15.8K readers

Why Your RAG System Sucks (And How to Fix It)

I’ve reviewed dozens of RAG implementations. Most of them suck. Not because the teams are bad — but because RAG has deceptively simple tutorials and brutally hard production requirements.

Here are the 7 failures I see over and over, and exactly how to fix each one.

1. Your Chunks Are Wrong

The problem: Fixed-size chunking (e.g., 500 tokens) splits sentences mid-thought, separates headers from content, and puts table rows in different chunks.

The fix: Use document-aware recursive chunking:

from langchain.text_splitter import RecursiveCharacterTextSplitter

splitter = RecursiveCharacterTextSplitter(
    chunk_size=512,
    chunk_overlap=50,
    separators=["\n\n", "\n", ". ", " "],
)

Better yet, use semantic chunking — split when the embedding similarity between consecutive sentences drops below a threshold.

2. You’re Not Re-ranking

The problem: Vector similarity search returns the top-K closest chunks, but “closest embedding” ≠ “most relevant answer.”

The fix: Add a cross-encoder re-ranker after retrieval:

from sentence_transformers import CrossEncoder

reranker = CrossEncoder("cross-encoder/ms-marco-MiniLM-L-6-v2")
scores = reranker.predict([(query, chunk.text) for chunk in results])
reranked = sorted(zip(results, scores), key=lambda x: -x[1])

This alone improves answer quality by 20-30% in my experience.

The problem: Vector search misses exact keyword matches. If a user asks “What is policy ABC-123?”, semantic search might return policies ABC-124 and ABC-122 instead.

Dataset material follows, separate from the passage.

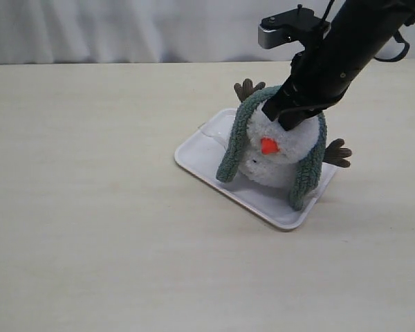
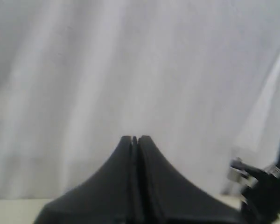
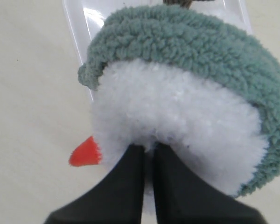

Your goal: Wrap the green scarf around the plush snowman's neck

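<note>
Mid-frame, the right gripper (image 1: 285,119) pinched the head of the snowman (image 1: 294,153), with the scarf (image 1: 232,146) draped behind; its 2 ends probably needed crossing next.

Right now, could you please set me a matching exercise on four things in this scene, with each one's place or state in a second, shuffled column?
Things:
1. green scarf
2. plush snowman
3. white tray
4. left tool

Places or states:
A. flat on the table, under the toy
B. shut, facing a pale curtain
C. draped over the toy, one end hanging down each side
D. on the tray, its white fluff pinched by the right tool

Pairs: 1-C; 2-D; 3-A; 4-B
</note>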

The fix: Hybrid search — combine BM25 keyword search with vector similarity:

vector_results = pinecone.query(embedding, top_k=20)
keyword_results = elasticsearch.search(query, top_k=20)
merged = reciprocal_rank_fusion(vector_results, keyword_results)

Hybrid search outperforms either approach alone in every benchmark I’ve tested.

4. You Have No Evaluation Pipeline

The problem: You shipped RAG to production and have no idea if it’s working well.

The fix: Set up automated evaluation with RAGAS or custom metrics:

  • Faithfulness — does the answer only use facts from the context?
  • Relevancy — are the retrieved chunks relevant to the question?
  • Answer correctness — is the final answer accurate?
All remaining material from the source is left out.